Lower down are entries containing pictures. Copy exactly, without those pictures, the lines from the line with "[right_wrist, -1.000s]" through the line with "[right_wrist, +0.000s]".

· · ·

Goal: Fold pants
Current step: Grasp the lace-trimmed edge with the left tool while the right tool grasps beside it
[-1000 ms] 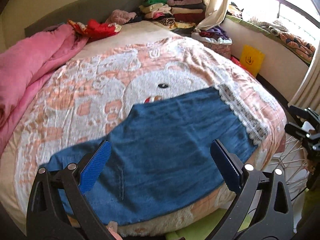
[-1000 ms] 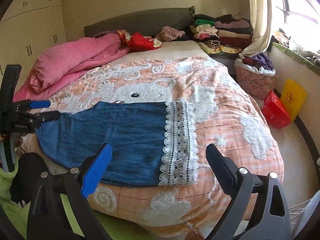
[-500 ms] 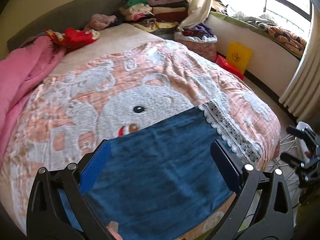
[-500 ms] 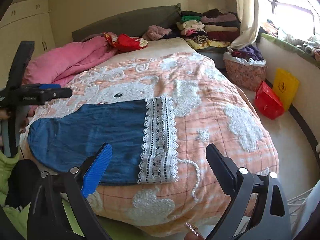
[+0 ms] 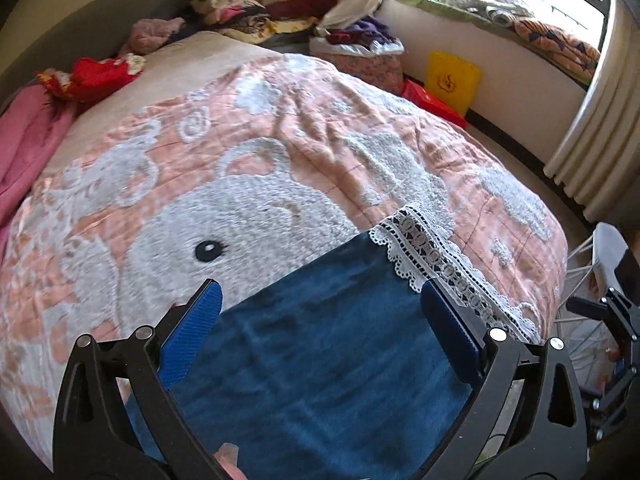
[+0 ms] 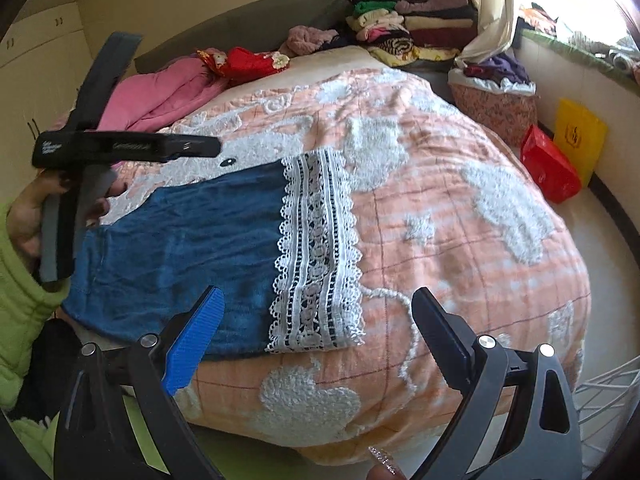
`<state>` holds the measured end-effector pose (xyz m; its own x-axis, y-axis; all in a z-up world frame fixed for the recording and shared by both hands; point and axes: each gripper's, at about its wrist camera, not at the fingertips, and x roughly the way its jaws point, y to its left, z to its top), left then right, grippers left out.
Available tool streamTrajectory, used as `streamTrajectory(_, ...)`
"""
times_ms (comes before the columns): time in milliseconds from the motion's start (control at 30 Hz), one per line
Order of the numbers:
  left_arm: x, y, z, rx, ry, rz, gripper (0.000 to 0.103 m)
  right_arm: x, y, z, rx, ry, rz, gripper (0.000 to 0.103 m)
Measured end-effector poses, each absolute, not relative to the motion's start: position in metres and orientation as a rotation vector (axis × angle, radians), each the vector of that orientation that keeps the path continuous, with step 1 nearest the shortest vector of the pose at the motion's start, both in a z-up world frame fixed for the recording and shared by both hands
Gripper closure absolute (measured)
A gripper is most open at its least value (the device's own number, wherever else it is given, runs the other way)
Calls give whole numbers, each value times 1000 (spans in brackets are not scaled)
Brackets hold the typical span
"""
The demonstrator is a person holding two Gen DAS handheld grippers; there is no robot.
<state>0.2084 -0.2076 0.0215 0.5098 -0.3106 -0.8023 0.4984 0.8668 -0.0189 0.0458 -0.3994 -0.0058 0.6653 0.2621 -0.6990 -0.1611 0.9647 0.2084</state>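
Observation:
Blue denim pants [image 6: 192,236] with a white lace hem [image 6: 316,248] lie flat near the front edge of the bed. In the left wrist view the pants [image 5: 320,360] fill the space under my left gripper [image 5: 320,320], which is open above the fabric with nothing between its fingers. My right gripper [image 6: 316,332] is open too, hovering over the near edge of the lace hem. The left gripper's body [image 6: 120,146] shows in the right wrist view over the waist end, held by a hand [image 6: 24,216].
The bed carries a peach blanket [image 6: 440,200] with white bear motifs. A pink duvet [image 6: 160,92] and red cloth [image 6: 248,60] lie at the back. Stacked clothes [image 6: 404,28], a laundry basket [image 6: 496,100], red [image 6: 548,164] and yellow [image 6: 580,136] bags stand right.
Both grippers have moved closer to the pants. The left one has swung toward the lace hem, and the right one has come down over the hem's near edge. Both stay open.

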Motion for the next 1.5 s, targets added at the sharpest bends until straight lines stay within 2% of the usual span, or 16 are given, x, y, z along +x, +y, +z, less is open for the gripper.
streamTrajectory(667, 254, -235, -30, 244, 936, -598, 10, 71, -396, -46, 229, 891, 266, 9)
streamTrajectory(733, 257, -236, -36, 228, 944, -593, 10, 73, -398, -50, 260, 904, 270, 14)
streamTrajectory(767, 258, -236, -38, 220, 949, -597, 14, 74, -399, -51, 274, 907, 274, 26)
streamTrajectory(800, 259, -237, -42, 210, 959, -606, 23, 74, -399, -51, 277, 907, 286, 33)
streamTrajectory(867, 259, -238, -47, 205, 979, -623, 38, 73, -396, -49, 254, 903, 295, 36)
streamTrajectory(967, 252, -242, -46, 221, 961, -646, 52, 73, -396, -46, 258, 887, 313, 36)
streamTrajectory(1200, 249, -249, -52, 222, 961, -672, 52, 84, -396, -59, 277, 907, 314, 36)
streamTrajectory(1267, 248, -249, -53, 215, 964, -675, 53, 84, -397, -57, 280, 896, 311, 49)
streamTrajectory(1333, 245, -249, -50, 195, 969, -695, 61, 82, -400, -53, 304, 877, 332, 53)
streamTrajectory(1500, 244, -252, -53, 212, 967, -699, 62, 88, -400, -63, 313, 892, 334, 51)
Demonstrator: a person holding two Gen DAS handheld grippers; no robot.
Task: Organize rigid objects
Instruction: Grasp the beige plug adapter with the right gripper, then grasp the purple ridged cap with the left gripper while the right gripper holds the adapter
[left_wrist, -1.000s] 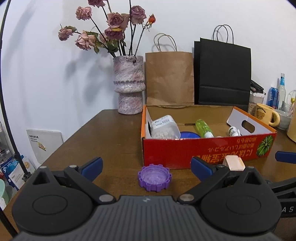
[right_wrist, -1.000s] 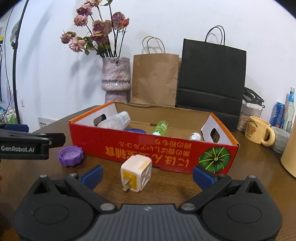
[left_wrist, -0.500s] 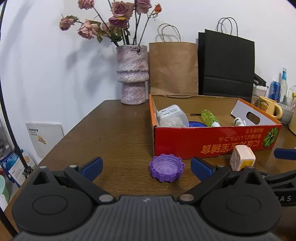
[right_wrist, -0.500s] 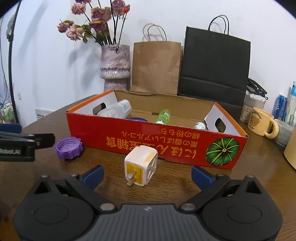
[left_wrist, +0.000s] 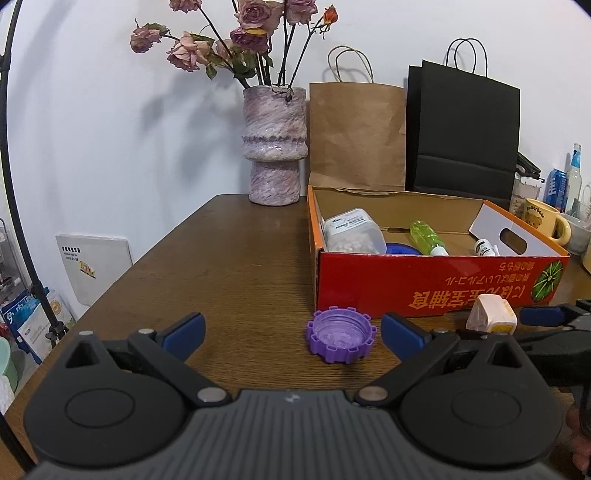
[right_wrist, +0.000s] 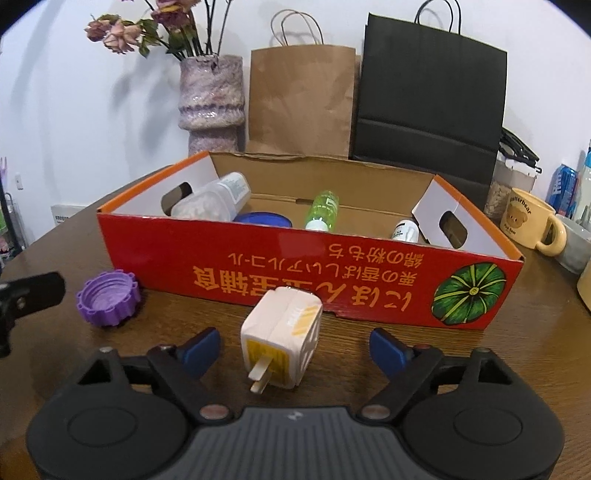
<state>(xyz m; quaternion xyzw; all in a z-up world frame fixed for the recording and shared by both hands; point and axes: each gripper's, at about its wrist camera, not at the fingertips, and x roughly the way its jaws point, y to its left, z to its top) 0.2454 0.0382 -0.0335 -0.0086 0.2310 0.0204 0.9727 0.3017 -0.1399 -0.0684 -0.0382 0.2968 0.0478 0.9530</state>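
Observation:
A purple ribbed lid lies on the wooden table in front of the red cardboard box. My left gripper is open and empty, with the lid between its fingers, nearer the right one. A white and yellow plug adapter lies before the box, between the fingers of my open right gripper. The lid also shows in the right wrist view. The adapter shows in the left wrist view. Inside the box are a clear pill jar, a green bottle, a blue lid and a small white bottle.
A stone vase with dried roses, a brown paper bag and a black bag stand behind the box. A yellow mug, a can and bottles sit at the right. The table's left edge drops off near a white panel.
Both grippers have moved forward and lower. The lid now lies between the left fingers and the adapter between the right fingers. Both stay open.

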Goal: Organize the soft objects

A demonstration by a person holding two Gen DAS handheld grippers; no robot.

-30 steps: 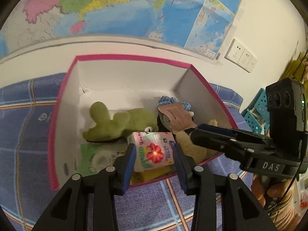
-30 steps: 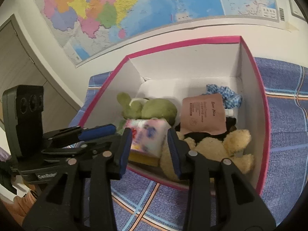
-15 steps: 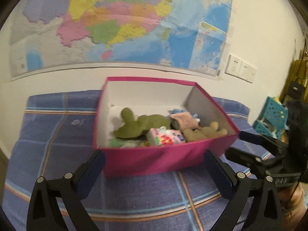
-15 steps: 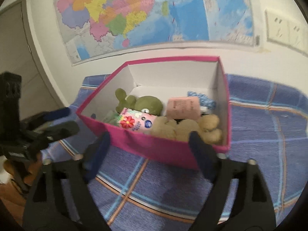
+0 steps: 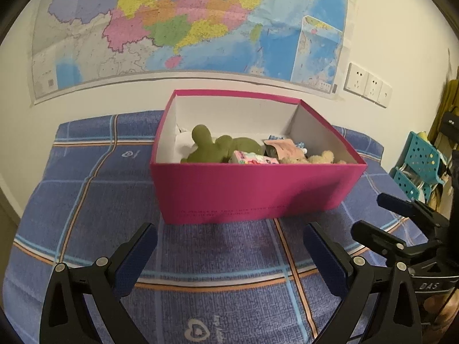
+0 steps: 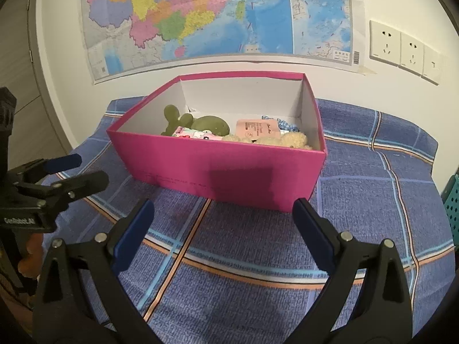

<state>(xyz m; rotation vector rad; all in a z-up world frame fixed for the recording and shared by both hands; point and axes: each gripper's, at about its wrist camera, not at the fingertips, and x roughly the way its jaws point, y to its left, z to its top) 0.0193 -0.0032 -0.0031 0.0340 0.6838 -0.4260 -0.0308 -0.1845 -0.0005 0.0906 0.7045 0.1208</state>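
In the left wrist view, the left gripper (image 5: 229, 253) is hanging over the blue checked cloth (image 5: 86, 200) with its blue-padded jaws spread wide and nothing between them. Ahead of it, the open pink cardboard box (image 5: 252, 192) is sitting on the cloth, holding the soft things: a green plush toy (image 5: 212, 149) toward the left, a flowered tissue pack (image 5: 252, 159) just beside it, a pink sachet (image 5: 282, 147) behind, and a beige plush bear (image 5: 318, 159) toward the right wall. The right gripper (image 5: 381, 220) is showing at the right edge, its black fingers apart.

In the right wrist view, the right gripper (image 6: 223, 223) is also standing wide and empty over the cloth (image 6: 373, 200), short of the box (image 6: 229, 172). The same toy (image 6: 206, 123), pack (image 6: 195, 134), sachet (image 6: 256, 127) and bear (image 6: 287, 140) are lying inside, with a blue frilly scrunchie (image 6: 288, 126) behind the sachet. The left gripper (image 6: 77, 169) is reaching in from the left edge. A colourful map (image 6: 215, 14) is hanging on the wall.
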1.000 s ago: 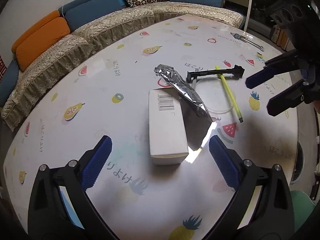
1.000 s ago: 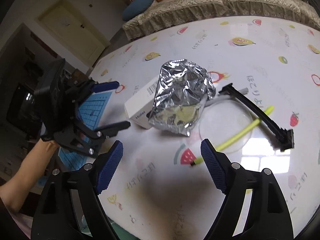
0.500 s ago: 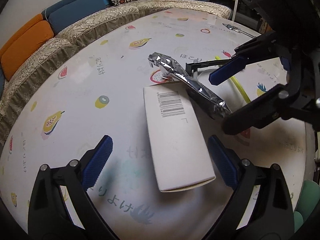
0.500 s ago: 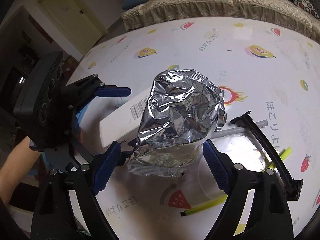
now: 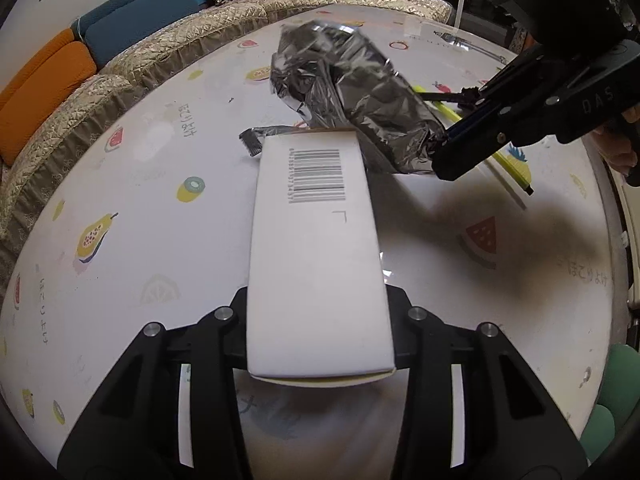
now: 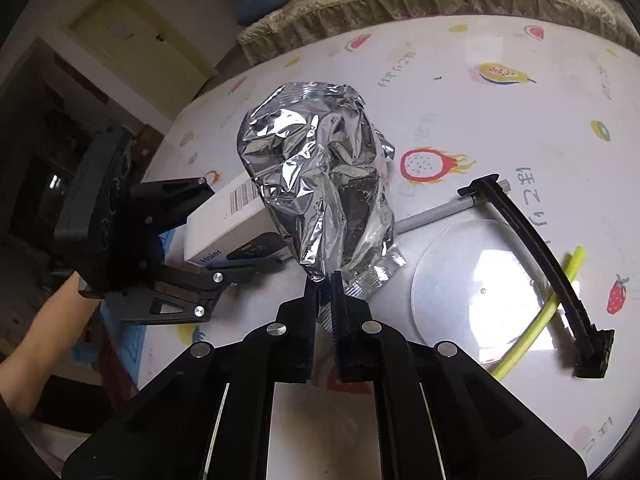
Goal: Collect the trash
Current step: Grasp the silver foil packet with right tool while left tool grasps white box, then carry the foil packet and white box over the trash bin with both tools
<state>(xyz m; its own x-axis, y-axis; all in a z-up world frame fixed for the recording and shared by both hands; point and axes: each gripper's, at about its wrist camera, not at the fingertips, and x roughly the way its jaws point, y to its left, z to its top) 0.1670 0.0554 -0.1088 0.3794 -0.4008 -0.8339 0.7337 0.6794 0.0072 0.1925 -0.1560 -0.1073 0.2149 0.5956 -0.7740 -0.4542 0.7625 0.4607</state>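
Both grippers have just closed: left gripper (image 5: 320,312) is pinching the box (image 5: 316,240); beside the box, right gripper (image 6: 325,280) is pinching the foil bag (image 6: 320,184), so collecting is beginning.

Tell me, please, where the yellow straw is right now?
In the right wrist view the yellow straw lies on the table at the right, under the black razor, beside the clear disc.

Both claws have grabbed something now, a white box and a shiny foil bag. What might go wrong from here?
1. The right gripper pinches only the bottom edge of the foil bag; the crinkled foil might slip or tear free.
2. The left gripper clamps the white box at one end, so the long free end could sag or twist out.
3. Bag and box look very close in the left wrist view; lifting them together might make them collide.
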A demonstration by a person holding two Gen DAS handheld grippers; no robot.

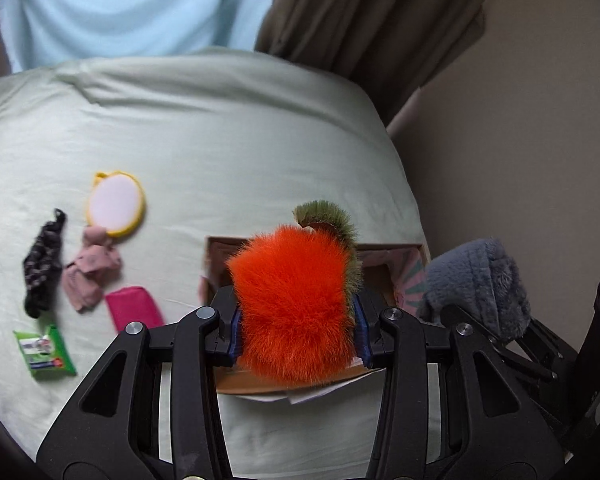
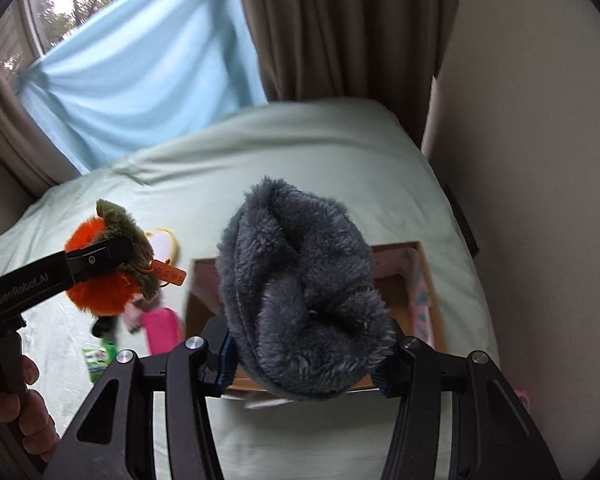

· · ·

• Response box
[right_wrist, -1.000s] 
[left_wrist, -0.500s] 
[right_wrist, -0.500s] 
[left_wrist, +0.000s] 
[right_wrist, +0.000s] 

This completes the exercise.